▸ WORK ORDER:
Please set down exactly the lines of the listing below from the line containing "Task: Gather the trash" through the line containing "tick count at", both lines included, leaving out all other lines.

....................

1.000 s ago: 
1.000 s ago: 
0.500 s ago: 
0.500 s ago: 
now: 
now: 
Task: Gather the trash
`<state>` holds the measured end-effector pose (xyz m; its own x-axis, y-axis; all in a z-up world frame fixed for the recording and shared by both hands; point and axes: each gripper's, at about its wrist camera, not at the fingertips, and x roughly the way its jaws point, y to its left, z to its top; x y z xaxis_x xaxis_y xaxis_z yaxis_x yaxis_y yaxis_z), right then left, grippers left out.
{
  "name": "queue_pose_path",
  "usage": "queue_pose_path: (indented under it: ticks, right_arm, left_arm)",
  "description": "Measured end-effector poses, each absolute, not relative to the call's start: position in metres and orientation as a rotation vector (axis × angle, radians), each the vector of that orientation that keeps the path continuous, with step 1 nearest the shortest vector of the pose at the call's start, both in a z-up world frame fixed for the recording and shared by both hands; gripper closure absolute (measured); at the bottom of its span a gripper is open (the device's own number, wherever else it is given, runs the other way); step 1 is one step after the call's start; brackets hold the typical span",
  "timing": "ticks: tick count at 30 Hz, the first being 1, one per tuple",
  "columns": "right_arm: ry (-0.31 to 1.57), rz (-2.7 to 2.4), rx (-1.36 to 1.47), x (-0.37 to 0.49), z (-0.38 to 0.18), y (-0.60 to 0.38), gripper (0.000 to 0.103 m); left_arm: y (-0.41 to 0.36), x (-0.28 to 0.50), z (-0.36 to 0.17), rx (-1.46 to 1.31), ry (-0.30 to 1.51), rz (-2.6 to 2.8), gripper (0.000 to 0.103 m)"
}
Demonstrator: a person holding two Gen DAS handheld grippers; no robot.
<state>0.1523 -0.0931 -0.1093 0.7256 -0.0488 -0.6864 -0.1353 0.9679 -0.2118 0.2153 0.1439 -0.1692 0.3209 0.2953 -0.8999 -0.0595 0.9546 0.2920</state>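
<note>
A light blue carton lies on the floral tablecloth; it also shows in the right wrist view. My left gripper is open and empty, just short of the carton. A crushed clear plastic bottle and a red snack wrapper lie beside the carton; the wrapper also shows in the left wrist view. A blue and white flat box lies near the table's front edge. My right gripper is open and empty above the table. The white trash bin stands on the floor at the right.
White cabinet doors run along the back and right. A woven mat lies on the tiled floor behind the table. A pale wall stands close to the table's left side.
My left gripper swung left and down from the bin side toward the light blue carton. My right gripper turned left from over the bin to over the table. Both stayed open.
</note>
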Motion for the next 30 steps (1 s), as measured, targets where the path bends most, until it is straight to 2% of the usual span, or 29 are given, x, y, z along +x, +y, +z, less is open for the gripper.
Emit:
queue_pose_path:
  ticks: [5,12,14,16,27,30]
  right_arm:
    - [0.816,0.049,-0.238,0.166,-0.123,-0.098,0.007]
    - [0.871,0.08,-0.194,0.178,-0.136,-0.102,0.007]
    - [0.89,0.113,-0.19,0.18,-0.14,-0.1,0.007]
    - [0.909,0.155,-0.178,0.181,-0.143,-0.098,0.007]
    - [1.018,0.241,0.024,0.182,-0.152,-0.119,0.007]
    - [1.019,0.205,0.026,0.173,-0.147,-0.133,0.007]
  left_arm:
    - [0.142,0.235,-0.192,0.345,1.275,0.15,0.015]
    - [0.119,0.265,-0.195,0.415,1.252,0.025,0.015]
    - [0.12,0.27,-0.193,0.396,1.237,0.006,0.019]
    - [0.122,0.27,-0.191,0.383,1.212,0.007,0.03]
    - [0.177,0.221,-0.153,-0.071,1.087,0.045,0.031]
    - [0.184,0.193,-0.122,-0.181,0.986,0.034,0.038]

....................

▸ FINISHED EXERCISE:
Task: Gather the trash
`<state>` holds the measured end-effector pose (xyz m; its own x-axis, y-axis; all in a z-up world frame fixed for the recording and shared by both hands; point and axes: each gripper's, at about its wrist camera, not at the fingertips, and x roughly the way its jaws point, y to its left, z to its top; x y z xaxis_x xaxis_y xaxis_z yaxis_x yaxis_y yaxis_z), right then left, grippers left out.
{
  "name": "queue_pose_path",
  "usage": "queue_pose_path: (indented under it: ticks, right_arm, left_arm)",
  "description": "Measured end-effector poses, each absolute, not relative to the call's start: position in metres and orientation as a rotation vector (axis × angle, radians), each the vector of that orientation that keeps the path continuous, with step 1 nearest the shortest vector of the pose at the call's start, both in a z-up world frame fixed for the recording and shared by both hands; gripper closure absolute (measured); at the bottom of its span a gripper is open (the device's own number, wherever else it is given, runs the other way); step 1 is one step after the call's start; brackets hold the typical span",
  "timing": "ticks: tick count at 30 Hz, the first being 1, one per tuple",

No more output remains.